English Version
made with
sorry for the mistakes!
Naked girl killed in the park
The title good for a tabloid we know is a trick often used to attract
audiences, this time has fewer links with the story than usual. The
girl of title is there, but it's a rather free passage in the story.
But apart from that our Alfonso Brescia tries to do things well,
precisely and elegantly in the manner of the best Italian thrillers of
the time. He does not always succeed, because in the end this film
latency in the plot, in the acting and in the production. Yes, the
production, which as reported in the DVD by Cinekult had in mind to set
the story in Vienna ("Prater Shock", provisional title), just to c link
with an incipit set during the Second World War. But then, for various
reasons, including the Italy / Spain co-production, everything moves to
Madrid (with very few images of the city) and the title becomes what we
know.
And these changes slightly shatter history, its weaves and its elegant
ways, with the whole often sounding out of place and a little eccentric.

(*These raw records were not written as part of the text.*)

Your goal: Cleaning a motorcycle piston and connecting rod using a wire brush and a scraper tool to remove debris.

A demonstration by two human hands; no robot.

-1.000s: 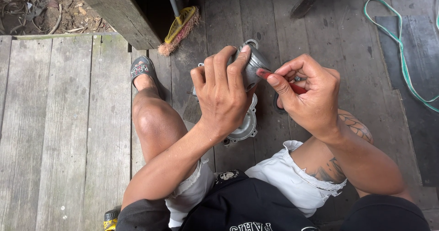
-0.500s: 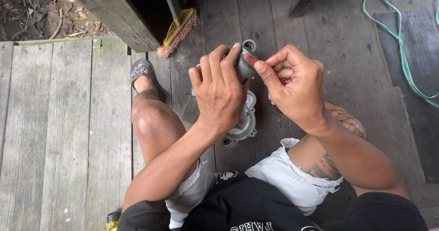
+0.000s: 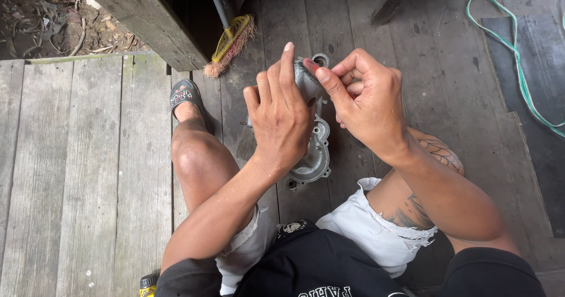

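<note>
- far left, weathered grey floorboards [image 3: 76, 173] run top to bottom, with a patch of dirt and dry debris [image 3: 41, 14] past their upper edge.
- at the bottom edge, just left of the person's body, the yellow cap of a small bottle [image 3: 148, 284] pokes into view.
- a heavy wooden post [image 3: 147, 14] slants across the upper left; beside it leans a broom [image 3: 231, 43] with a yellow head and reddish bristles, its grey handle running up out of frame.
- the person's left leg is bent, knee up, and the foot wears a dark sandal [image 3: 184, 94] flat on the boards.
- the left hand [image 3: 282, 117] is wrapped over a grey cast-metal engine cover [image 3: 315, 150] — fingers curled across its upper part, holding it firmly above the floor between the knees, tilted nearly upright. the cover's rounded lower rim with its bolt lugs shows below the wrist.
- the right hand [image 3: 368, 106] is pinched shut at the cover's top edge, thumb and forefinger pressed together on something small and red — too hidden to say what it is — just beside a round boss on the casting.
- the right forearm crosses a tattooed right thigh; frayed white shorts [image 3: 376, 229] and a black shirt [image 3: 318, 267] fill the bottom middle.
- far right, a green hose [image 3: 518, 56] loops over a dark mat [image 3: 529, 97] lying on the darker planks.
</note>
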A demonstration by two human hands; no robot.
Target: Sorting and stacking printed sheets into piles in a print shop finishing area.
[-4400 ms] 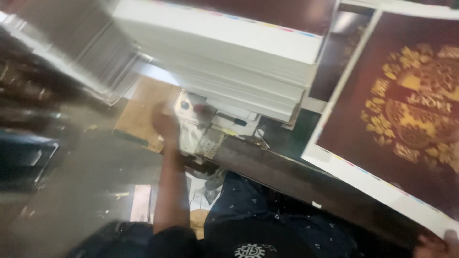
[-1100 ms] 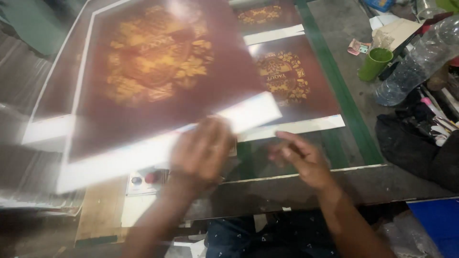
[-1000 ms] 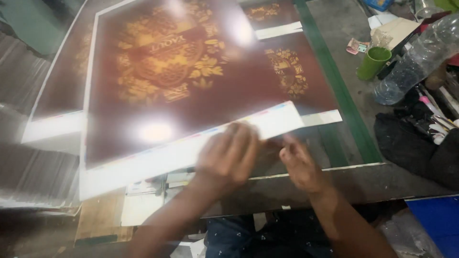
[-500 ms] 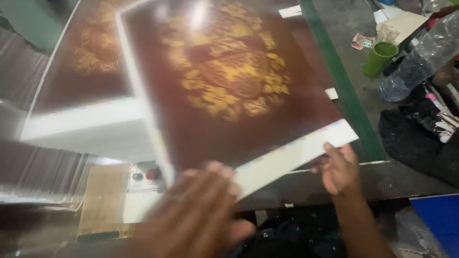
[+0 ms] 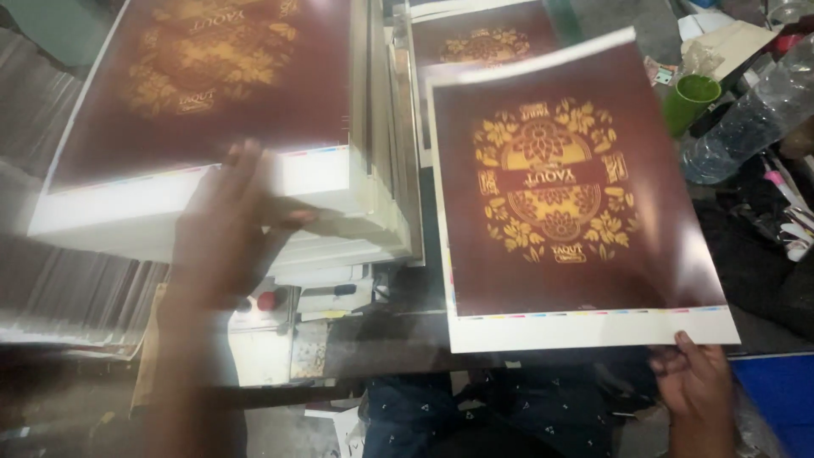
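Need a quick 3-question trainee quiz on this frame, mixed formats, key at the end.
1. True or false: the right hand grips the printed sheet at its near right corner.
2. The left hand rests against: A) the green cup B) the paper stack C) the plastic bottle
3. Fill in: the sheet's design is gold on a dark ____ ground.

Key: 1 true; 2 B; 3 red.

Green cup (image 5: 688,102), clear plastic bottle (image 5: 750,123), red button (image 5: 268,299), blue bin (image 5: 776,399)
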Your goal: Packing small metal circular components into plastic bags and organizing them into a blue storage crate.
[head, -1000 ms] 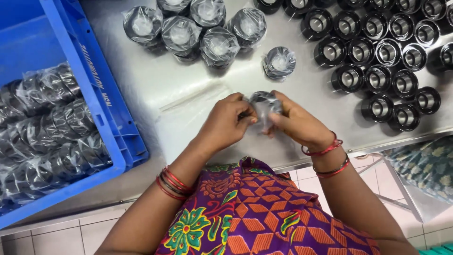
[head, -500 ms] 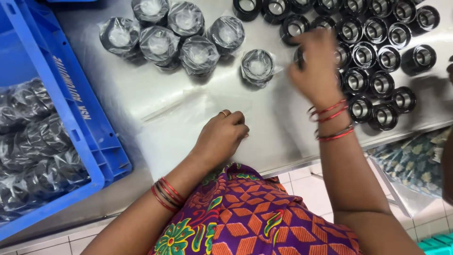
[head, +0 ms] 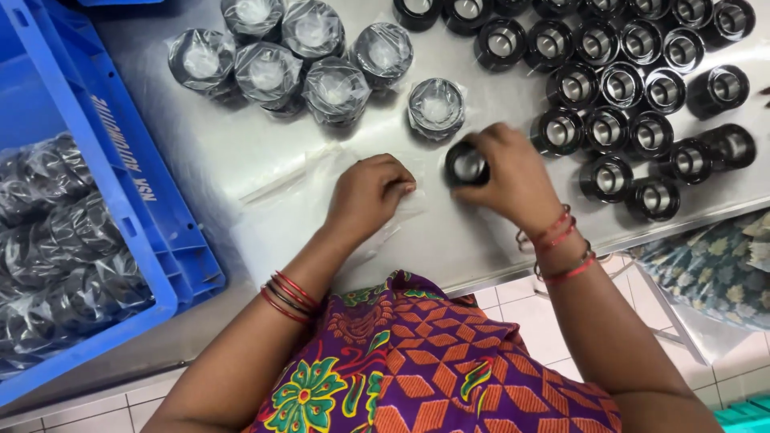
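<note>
At the steel desk [head: 265, 152], I see the right hand [head: 505, 172] back near the body with a bare black bearing ring [head: 467, 164], its fingers clamped round the part; half a second ago that hand was stretched out over the far-right rows of unwrapped black rings [head: 634, 88], and a second ago both hands were closed on a wrapped piece between them. The left hand [head: 370, 192] has stayed on the clear plastic bag [head: 321, 188] lying flat on the desk, fingers curled together and pinching its edge. The wrapped piece now sits with the other bagged rings [head: 437, 106] at the far side. By my reading, one wrap is finished and a fresh ring has arrived for bagging. A blue crate [head: 136, 176] of wrapped parts stands at the left.
</note>
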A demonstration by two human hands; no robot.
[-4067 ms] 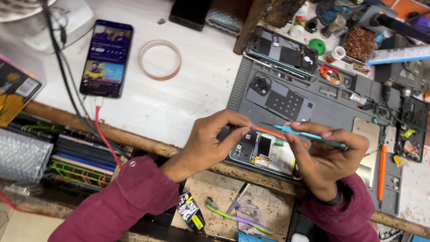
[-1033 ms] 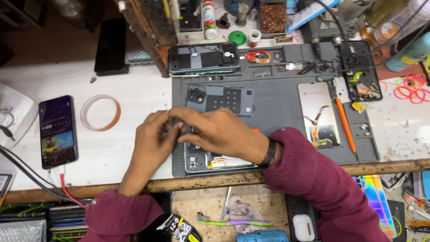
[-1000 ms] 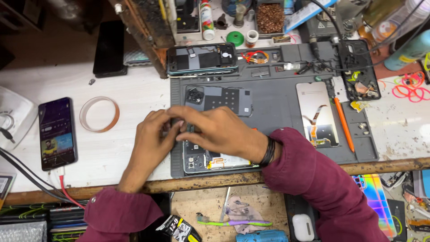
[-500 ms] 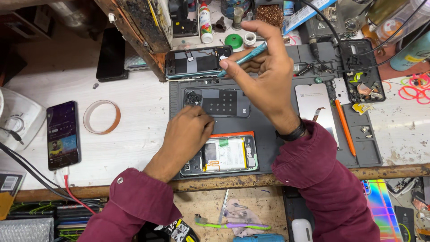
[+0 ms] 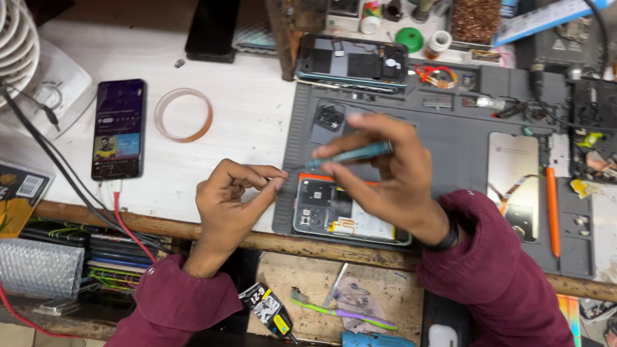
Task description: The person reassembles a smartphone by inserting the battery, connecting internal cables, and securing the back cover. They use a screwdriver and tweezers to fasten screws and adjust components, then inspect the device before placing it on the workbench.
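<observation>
Right hand point(image 5: 392, 177) grips a slim teal metal screwdriver point(image 5: 350, 155) above the opened black phone point(image 5: 344, 211).
Left hand point(image 5: 231, 202) pinches thumb to fingertip, contents unseen; a slipping tip could scratch exposed circuitry.

A white worktable point(image 5: 244, 122) fills most of the view, and its front edge is a worn brown wooden strip point(image 5: 160, 225). A big grey work mat point(image 5: 463, 135) lies on the table. Left of the mat, the tabletop is bright and a bit scuffed. At the far left of the table stands a white fan point(image 5: 26, 58). Below the table's front edge is a lower wooden shelf point(image 5: 308, 289), rough and stained. Left of that shelf sits a dark stack of flat things point(image 5: 116, 257).
</observation>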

We are in Madrid but there is a little Iberian estate and a brewery
that would look good in Monaco and then nobody has a Spanish name, not
even those who trigger the events, that is, the elderly Johannes
Wanterburger who is found dead, with a full suitcase of money on a
trolley of a "house of terror" of an luna park (a really good idea).
All, the day after Johannes sign life insurance.
And here the chaos begins. One of the daughters, Catherine (Pilar
Velázquez) starts early to receive the proverbial anonymous
calls. An insurance consultant, the handsome Chris Buyer (Robert
Hoffmann) investigates the incident and falling in love with the girl
and ending up in the strange family of Wanterburgers. We have: a rather
frivolous sister (Patrizia Adiutori) a mother in the grip of hysteria
interpreted by Irina Demick and a series of housekeepers as always
rather sinister among who stands out the silent groom, who has a hot
sexual relationship in the stable with the Catherine's sister. But the
mystery does not disappear and Inspector Huber also arrives, played by
none other than Adolfo Celi who with Philippe Leroy is the best known
name of the film, although both in a very marginal role.
In short, Brescia respects and follows all the canons of thriller
between death, mystery and sex, but it does it in minimal doses, with a
lot of confusion, with a direction that does not give twists and above
all with a more soporific than electrifying cast.